(BRIEF) Up to the line containing "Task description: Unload", nothing is kept; from that line through the end of the data below, output every line exactly.

___

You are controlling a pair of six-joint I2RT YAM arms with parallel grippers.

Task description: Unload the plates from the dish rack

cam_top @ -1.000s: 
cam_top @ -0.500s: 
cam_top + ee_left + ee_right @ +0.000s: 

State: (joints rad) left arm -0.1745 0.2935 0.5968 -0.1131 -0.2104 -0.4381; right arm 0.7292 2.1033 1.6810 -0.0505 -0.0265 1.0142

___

(RESULT OF THE EXERCISE)
Task description: Unload the plates from the dish rack

cam_top @ -1.000s: 
cam_top @ -0.500s: 
cam_top + ee_left + ee_right @ +0.000s: 

State: (joints rad) left arm -0.1745 0.2935 0.5968 -0.1131 -0.2104 -0.4381; right arm 0.7292 2.1033 1.6810 -0.0505 -0.0265 1.0142

There is nothing further to this exercise.